Um die Biokompatibilität des erfindungsgemäßen Materials zu zeigen, wurden Endothelzellen und isolierte Blutplättchen mit dem kristallinen Material inkubiert. Endothelzellen zeigen keine Expression von Tumornekrosefaktor-a (TNF-a), was auf keine Endotoxinkontamination durch den bakteriellen Ursprung des Materials hinweist (Fig. 4d). Blutplättchen zeigten keine Aktivierung, was darauf hinweist, dass das Material keine Blutgerinnung induzierte (Fig. 4c). Ähnliche Ergebnisse wurden für mit Glutaraldehyd vernetzte Kristalle erzielt (nicht dargestellt). Außerdem war kein großer Unterschied zwischen den chemisch modifizierten und nicht modifizierten Proteinmaterialien zu beobachten, was darauf hindeutet, dass die Funktionalisierung die Biokompatibilität nicht beeinflusst hat.

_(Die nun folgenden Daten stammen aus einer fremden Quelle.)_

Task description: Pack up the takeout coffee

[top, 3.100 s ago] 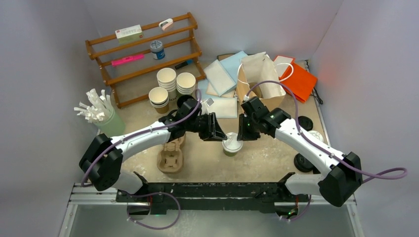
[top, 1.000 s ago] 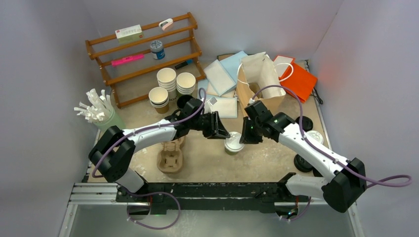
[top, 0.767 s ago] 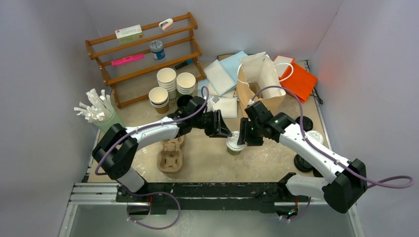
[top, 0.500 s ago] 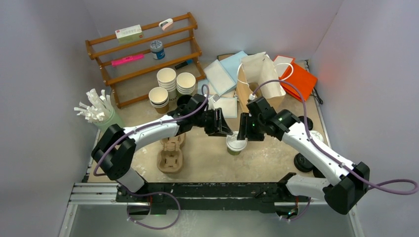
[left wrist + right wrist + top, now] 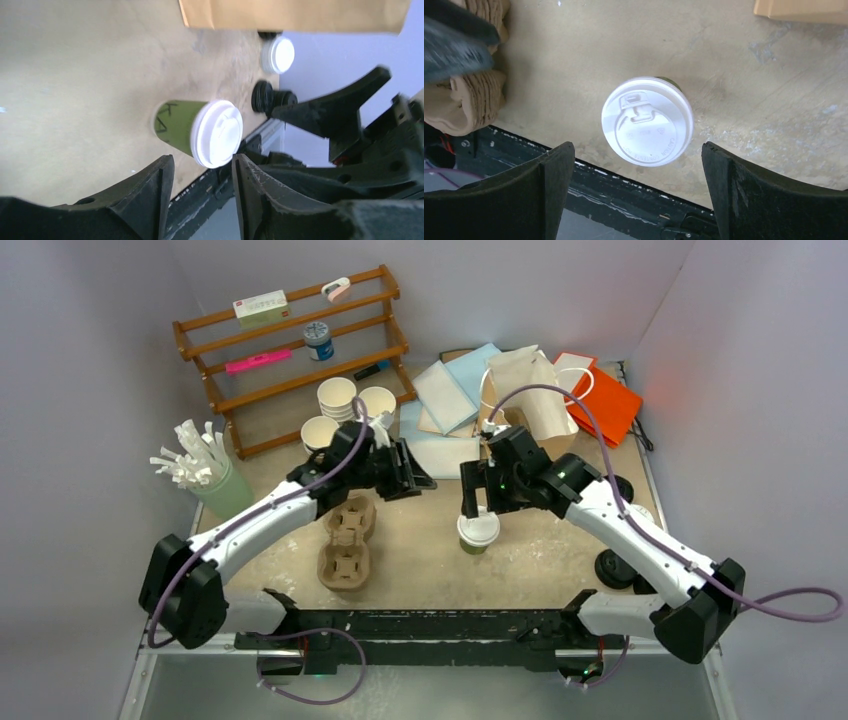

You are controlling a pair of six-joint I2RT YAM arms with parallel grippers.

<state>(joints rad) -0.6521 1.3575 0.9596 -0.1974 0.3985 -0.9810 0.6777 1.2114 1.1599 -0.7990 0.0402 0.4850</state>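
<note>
The takeout coffee (image 5: 478,530) is a green paper cup with a white plastic lid, standing upright and alone in the middle of the table. My right gripper (image 5: 468,502) hangs just above it and to its left, jaws wide open and empty; in its wrist view the lid (image 5: 647,121) lies below and between the spread fingers (image 5: 544,190). My left gripper (image 5: 418,478) is further left and back, apart from the cup, open with nothing held. Its wrist view shows the cup (image 5: 200,131) beyond the fingertips.
A kraft paper bag (image 5: 525,400) stands open behind the cup, with an orange bag (image 5: 605,405) beside it. A pulp cup tray (image 5: 345,545) lies left of centre. Stacked empty cups (image 5: 340,405), a wooden rack (image 5: 290,350), straws (image 5: 200,465) and loose black lids (image 5: 612,565) ring the area.
Both grippers have opened and drawn away from the lidded cup: the left arm pulled back to the left, the right one rose above it. The cup stays put.
</note>
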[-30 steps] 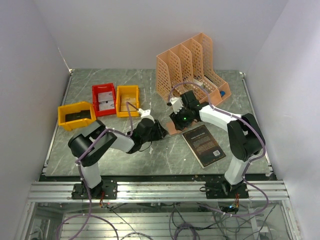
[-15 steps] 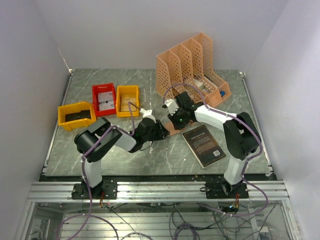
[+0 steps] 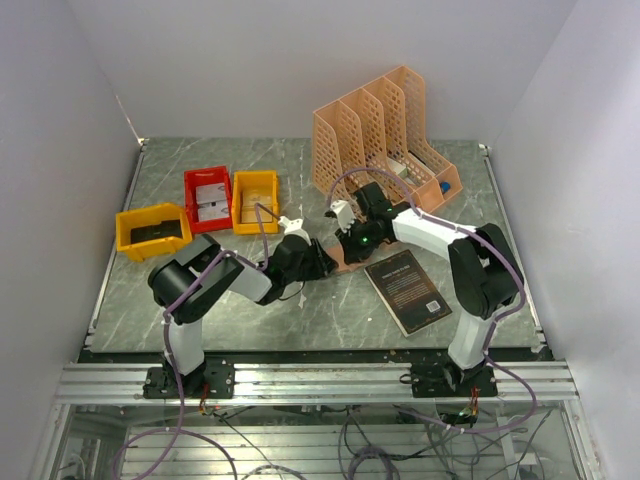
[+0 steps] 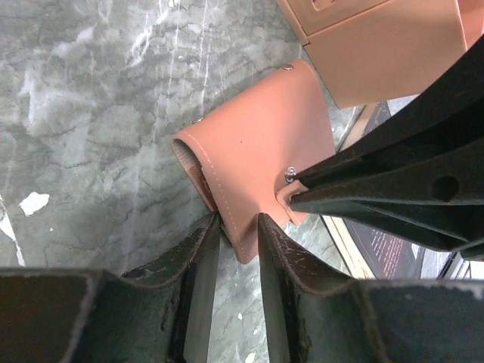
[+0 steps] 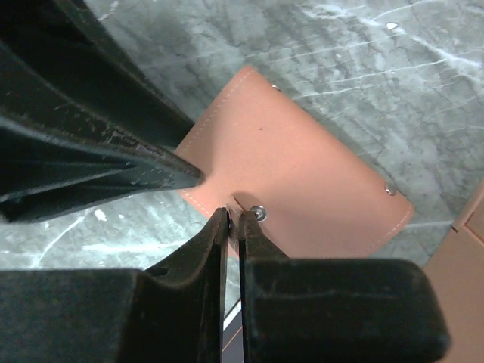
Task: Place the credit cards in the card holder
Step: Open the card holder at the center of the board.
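Observation:
The card holder [image 4: 257,147], a salmon-pink folded wallet with metal snaps, lies on the marble between both arms [image 3: 338,261]. My left gripper [image 4: 238,221] straddles its near corner, and both fingers press on the leather. My right gripper [image 5: 234,213] is shut on a thin edge of the card holder [image 5: 302,174] beside a snap. In the left wrist view its black fingers [image 4: 378,181] come in from the right. Pale grey flat pieces that look like credit cards [image 3: 209,197] lie in the red bin. In the top view the left gripper [image 3: 325,265] and right gripper [image 3: 350,250] meet over the holder.
A black book [image 3: 407,290] lies just right of the holder. The peach lattice file organizer [image 3: 385,135] stands behind it. A red bin [image 3: 190,192] and two yellow bins [image 3: 270,200] [image 3: 152,232] sit at the back left.
My right gripper has closed on the holder's edge, and its wrist has shifted a little to the left. The left gripper has held its place on the corner.

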You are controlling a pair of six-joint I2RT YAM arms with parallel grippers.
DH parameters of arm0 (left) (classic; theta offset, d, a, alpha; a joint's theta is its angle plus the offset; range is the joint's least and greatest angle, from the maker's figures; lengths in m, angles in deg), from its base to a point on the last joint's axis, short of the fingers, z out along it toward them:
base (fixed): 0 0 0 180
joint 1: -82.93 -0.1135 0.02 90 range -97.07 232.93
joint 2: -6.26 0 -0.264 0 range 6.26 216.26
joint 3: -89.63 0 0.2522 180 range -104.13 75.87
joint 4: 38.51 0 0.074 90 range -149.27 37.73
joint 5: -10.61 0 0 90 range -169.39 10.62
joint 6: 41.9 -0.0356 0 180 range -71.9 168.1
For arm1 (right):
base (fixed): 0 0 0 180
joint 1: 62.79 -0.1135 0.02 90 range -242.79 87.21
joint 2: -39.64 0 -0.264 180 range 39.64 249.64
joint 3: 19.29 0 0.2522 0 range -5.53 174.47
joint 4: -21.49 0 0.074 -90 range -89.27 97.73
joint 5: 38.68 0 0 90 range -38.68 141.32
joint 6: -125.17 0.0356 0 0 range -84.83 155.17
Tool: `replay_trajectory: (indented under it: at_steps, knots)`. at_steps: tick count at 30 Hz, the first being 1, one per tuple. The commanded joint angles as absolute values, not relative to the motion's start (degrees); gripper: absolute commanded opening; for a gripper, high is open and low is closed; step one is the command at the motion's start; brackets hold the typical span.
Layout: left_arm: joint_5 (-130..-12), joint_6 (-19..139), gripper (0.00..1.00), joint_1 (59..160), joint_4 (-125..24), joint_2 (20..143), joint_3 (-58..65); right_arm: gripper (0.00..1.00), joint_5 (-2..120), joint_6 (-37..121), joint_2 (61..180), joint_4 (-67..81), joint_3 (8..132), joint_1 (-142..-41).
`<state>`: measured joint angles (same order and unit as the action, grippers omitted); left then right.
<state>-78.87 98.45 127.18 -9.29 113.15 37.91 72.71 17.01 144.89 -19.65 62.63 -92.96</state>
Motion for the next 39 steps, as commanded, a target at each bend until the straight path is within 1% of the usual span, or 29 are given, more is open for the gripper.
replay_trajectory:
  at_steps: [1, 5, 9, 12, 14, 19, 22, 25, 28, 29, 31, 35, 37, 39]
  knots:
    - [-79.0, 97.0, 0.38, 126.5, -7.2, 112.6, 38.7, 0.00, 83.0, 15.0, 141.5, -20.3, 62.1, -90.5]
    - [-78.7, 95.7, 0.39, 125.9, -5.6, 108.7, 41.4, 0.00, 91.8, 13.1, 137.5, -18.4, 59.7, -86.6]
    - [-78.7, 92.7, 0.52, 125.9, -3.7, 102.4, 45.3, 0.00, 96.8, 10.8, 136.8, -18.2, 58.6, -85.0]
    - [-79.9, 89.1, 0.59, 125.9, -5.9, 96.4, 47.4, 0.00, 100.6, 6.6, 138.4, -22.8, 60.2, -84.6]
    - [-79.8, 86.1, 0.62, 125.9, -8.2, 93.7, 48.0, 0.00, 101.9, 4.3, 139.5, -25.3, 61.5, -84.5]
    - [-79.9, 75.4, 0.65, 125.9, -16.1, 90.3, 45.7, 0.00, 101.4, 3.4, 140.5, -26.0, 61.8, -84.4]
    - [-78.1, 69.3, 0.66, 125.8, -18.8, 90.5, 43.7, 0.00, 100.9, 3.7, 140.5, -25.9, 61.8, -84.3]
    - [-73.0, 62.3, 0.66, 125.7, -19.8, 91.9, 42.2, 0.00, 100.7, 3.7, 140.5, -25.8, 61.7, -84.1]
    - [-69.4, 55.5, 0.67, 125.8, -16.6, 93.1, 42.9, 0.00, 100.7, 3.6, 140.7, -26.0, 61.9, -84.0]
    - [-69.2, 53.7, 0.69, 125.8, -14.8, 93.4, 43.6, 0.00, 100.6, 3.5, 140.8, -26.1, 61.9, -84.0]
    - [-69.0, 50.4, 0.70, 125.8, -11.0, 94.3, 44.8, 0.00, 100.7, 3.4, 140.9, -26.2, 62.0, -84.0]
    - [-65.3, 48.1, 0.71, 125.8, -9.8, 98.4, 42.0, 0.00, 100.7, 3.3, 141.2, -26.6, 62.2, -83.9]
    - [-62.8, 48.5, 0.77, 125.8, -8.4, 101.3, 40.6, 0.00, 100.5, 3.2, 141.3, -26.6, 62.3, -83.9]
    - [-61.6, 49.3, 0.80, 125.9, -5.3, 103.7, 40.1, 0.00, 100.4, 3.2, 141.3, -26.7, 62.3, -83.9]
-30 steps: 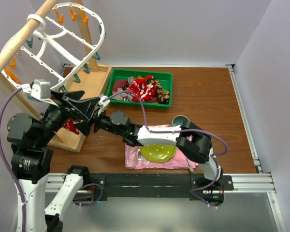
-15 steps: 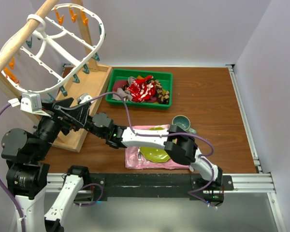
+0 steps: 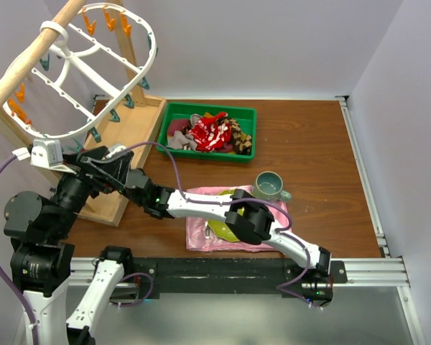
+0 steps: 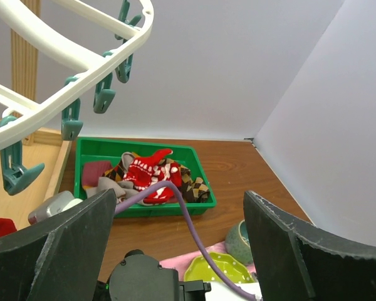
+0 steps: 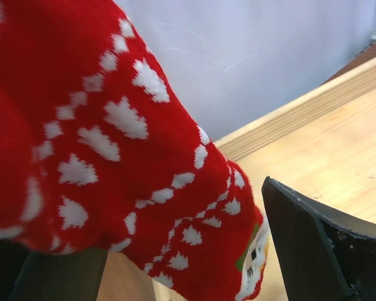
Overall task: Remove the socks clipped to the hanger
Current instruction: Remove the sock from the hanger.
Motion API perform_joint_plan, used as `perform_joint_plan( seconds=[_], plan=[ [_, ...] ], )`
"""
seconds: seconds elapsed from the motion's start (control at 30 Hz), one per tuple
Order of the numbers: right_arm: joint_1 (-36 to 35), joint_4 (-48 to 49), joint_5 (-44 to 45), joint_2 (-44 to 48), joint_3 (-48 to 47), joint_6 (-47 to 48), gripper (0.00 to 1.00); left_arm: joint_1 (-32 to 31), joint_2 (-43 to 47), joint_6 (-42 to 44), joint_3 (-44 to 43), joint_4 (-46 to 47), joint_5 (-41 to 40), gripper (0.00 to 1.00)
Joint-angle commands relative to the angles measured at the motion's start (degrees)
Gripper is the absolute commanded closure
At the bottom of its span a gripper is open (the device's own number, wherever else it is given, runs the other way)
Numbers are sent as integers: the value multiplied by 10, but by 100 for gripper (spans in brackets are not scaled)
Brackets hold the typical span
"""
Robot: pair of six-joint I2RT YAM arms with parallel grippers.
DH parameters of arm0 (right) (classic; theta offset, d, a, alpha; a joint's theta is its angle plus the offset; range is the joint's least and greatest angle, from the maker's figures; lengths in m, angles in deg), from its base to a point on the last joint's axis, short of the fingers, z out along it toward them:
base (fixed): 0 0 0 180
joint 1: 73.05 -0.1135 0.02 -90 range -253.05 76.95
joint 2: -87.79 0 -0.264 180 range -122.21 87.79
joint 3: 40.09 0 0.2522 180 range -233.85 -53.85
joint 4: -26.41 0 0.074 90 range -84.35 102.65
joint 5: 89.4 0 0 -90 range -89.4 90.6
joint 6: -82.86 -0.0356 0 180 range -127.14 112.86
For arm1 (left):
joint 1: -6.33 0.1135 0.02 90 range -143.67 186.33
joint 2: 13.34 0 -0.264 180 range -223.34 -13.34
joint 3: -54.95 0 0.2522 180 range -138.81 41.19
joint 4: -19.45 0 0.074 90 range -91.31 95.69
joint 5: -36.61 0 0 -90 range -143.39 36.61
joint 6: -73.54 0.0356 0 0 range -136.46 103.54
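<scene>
Left, under the white plastic oval hanger (image 4: pixel 37 111), the right gripper (image 5: pixel 163 232) stands spread around 1 red, white-patterned knit sock (image 5: pixel 113 138). The left gripper (image 4: pixel 178 207) gapes empty. The far green plastic tray (image 3: pixel 248 113) holds other socks (image 3: pixel 212 133).

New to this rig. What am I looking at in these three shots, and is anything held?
Two robot arms are bolted at a table's edge. One camera looks down from behind them; the other two sit on the wrists. A white hanger hangs on a wooden rack. A green tray holds socks; a mug, plate and pink cloth lie nearer. The left fingers are open, empty. The right fingers stand open around a red-and-white sock.
</scene>
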Motion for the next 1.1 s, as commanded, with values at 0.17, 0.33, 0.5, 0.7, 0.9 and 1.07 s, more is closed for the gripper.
perform_joint_plan(
  seconds=[0.17, 0.33, 0.5, 0.7, 0.9, 1.07],
  plan=[
    [15, 66, 11, 48, 20, 22, 24, -3, 5, 23, 2, -1, -10, 12],
    [28, 114, -49, 151, 154, 23, 88, -6, 11, 31, 3, -12, -25, 12],
    [47, 123, -146, 247, 267, 25, 100, -12, 18, 21, 17, -9, -5, 12],
    [97, 122, -306, 322, 326, -28, 100, -13, 25, 27, 29, 4, 14, 12],
    [119, 57, -312, 375, 355, -9, 100, -21, 20, 33, 22, -5, -7, 12],
    [120, 16, -229, 392, 363, 30, 100, -22, 19, -14, 28, -14, -65, 11]
  ],
)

Insgesamt zeigt sich die gute Eignung des erfindungsgemäßen synthetisierten Materials basierend auf der Bottom-up-Assemblierung von Proteinkäfigen für Blutreinigungsanwendungen. Das resultierende Material zeigt Stabilität in blutähnlichen Systemen und eine gute Adsorption von drei PBUTs. Kristalline und nichtkristalline Adsorptionsmaterialien weisen ein ähnliches Verhalten auf. Darüber hinaus wurde gezeigt, dass durch die Einführung von Ankerstellen bis zu 96 wasserunlösliche aliphatische und phenylische Moleküle in den Hohlraum des Ferri tin-Proteinkäfigs eingebaut wurden. Nach der Modifikation konnte keine Abnahme der Biokompatibilität beobachtet werden. Eine Erhöhung der Adsorptionskapazität aufgrund der chemischen Modifikationen ist zu beobachten. Durch Vorsehen anderer als ausschließlich hydrophober Liganden, beispielsweise amphiphiler Liganden, einer Mischung aus hydrophoben und hydrophilen Liganden oder der Modifikation der Aminosäurereste in der Umgebung der Liganden, kann die Adsorptionskapazität sehr wahrscheinlich noch gesteigert werden, da PBUTs hydrophobe und hydrophile Eigenschaften aufweisen. Der modulare Charakter des erfindungsgemäßen Materials ermöglicht eine Adaption für andere Anwendungen, beispielsweise Behandlungsstrategien bei Schwermetallvergiftungen durch Einbau von Chelatbildnern. Darüber hinaus können durch genetische Modifikationen positiv geladene Aminosäuren um die Ankerstellen herum eingeführt werden, um die negative Ladung der PBUTs zu befriedigen, während der hydrophobe Teil der Toxine an die eingefügten Moleküle gebunden wird. All diese Modifikationen an der Innenfläche haben keinen Einfluss auf den Zusammenbau des Materials.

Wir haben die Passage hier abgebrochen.